Code to write (scaffolded with signatures + specs):
- `src/cleanup/config.py`: load the two yaml files into `TrainConfig` /
`InjectConfig` dataclasses.
- `src/cleanup/prompts.py`: the `SYSTEM_PROMPT` and `build_messages` (a starting
prompt is provided; tune it).
- `src/cleanup/inject.py`: `strip_punctuation_and_lowercase` and `make_raw` (the
injection algorithm from section 3.2). Pure functions, unit-tested.
- `src/cleanup/data.py`: load clean sentences (hf stream or a local file), build
pairs, split, load the real eval set, jsonl read/write.
- `src/cleanup/train.py`: `build_dataset` (chat-template the pairs) and `train`
(LoRA + trl SFTTrainer, completion-only loss). Section 4 is the spec.
- `src/cleanup/infer.py`: `load_model` (base + optional adapter) and `clean_text`
(greedy generate, output length capped near the input).
- `src/cleanup/evaluate.py`: the metric functions from section 5.
- `src/cleanup/export.py`: `merge_adapter` (fold LoRA in) and `export_onnx`.
- `src/cleanup/pack.py`: `render_report` and `pack_run` (tar + sha256).
- `scripts/01_data.py .. 06_pack_and_ship.py`: thin CLI entry points that wire
the src functions together per stage. Each has its argparse and a step list.
- `tests/test_inject.py`: assert the injection invariants (the faithfulness one
matters most).
---
## 7. Vast.ai workflow
1. rent a cuda pytorch instance, note the ssh host and port.
2. ssh in, clone the mumble repo, `cd models/cleanup`.
3. `uv sync` (generates `uv.lock` on first run; commit it).
4. `make all RUN_ID=r1` (or run stages one at a time and inspect between them).

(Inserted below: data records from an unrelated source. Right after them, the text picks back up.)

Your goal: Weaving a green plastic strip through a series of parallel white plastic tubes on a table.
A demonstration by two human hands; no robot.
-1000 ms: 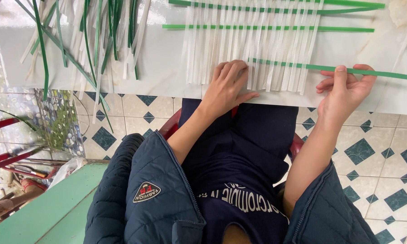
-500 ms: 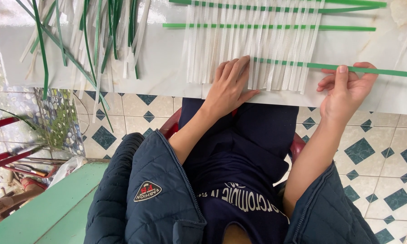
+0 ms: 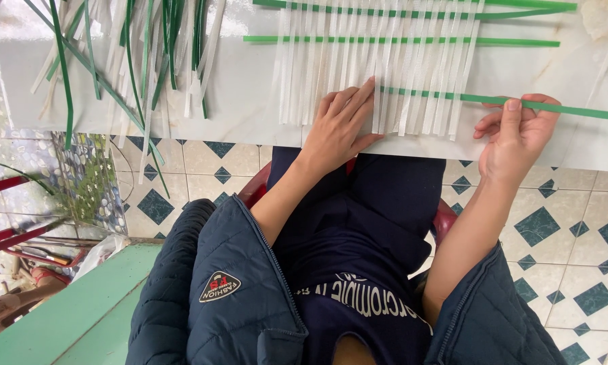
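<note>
A row of white plastic strips (image 3: 378,61) lies side by side on the white table (image 3: 250,101), crossed by green strips woven through them. My left hand (image 3: 341,125) rests flat on the lower ends of the white strips, fingers spread over them. My right hand (image 3: 517,132) pinches the nearest green strip (image 3: 574,109), which runs from the white strips off to the right. Two other green strips (image 3: 398,40) cross the white ones farther up.
A loose heap of green and white strips (image 3: 135,54) lies at the table's left. Below the table edge are a diamond-patterned tile floor (image 3: 561,223), a red chair (image 3: 257,189) under me, a green bench (image 3: 67,311) and tools at the lower left.
My left hand has slid slightly up and right over the white strips. My right hand has shifted a little along the green strip; the strip's end reaches farther into the white strips.
</note>
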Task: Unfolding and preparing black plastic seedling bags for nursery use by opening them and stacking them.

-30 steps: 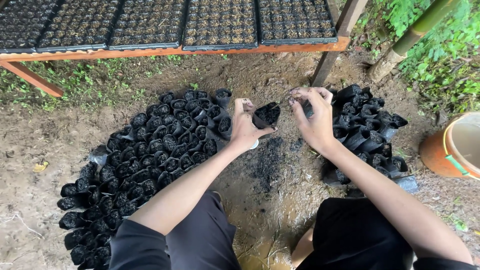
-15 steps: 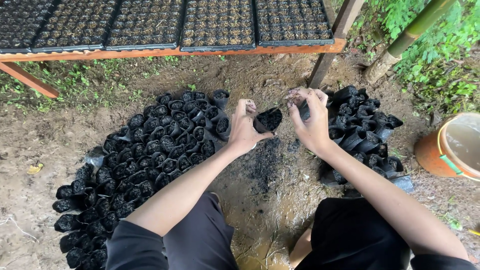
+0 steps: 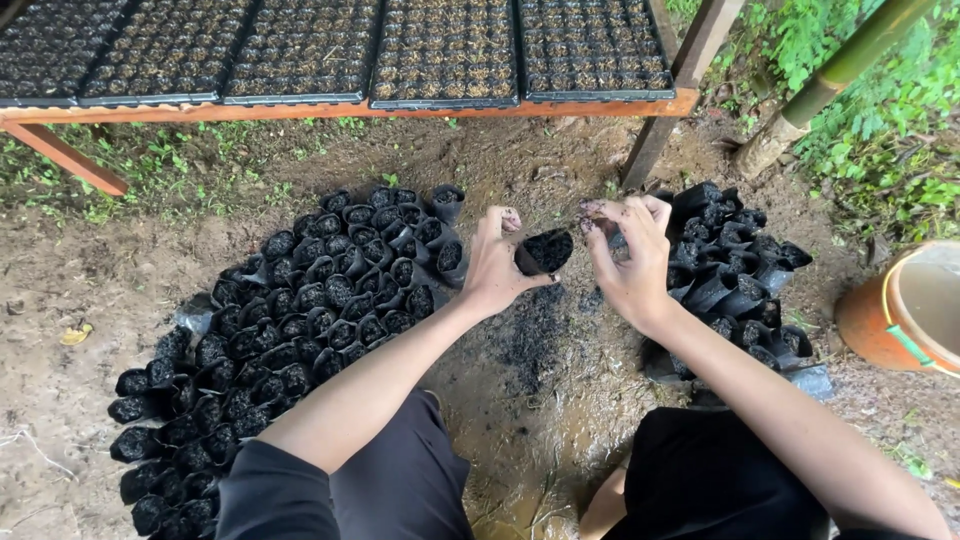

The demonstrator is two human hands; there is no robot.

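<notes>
Left hand [image 3: 492,268] gripping small black nursery bag [image 3: 545,250] at centre, right hand [image 3: 632,262] pinching soil at 3 o'clock of it; tilted mouth, so risk of spilling onto muddy ground [image 3: 540,400].

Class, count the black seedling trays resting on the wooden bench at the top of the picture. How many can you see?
4. Side by side along the bench: far-left tray, second tray, third tray, right tray. More may lie beyond the frame.

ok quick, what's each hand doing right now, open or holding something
Left hand: closed on a small black plastic nursery bag filled with dark soil.
Right hand: fingers pinched together beside the bag; whether it holds anything cannot be told.
</notes>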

5. `pack` prints a sha256 and an `scp -P <port> root@<host>:... .` line. pull the
`dist/<run>.tar.gz` off the box, run `shasum -a 256` to verify, then destroy
the instance.
`02_train.py` is cuda-aware (bf16 when the GPU supports it, else fp16, off on
CPU), so `make smoke` runs the same code on CPU locally with a few rows and one
epoch to validate wiring before you rent anything.
Do not launch a Vast.ai run until the code is written and the plan reviewed.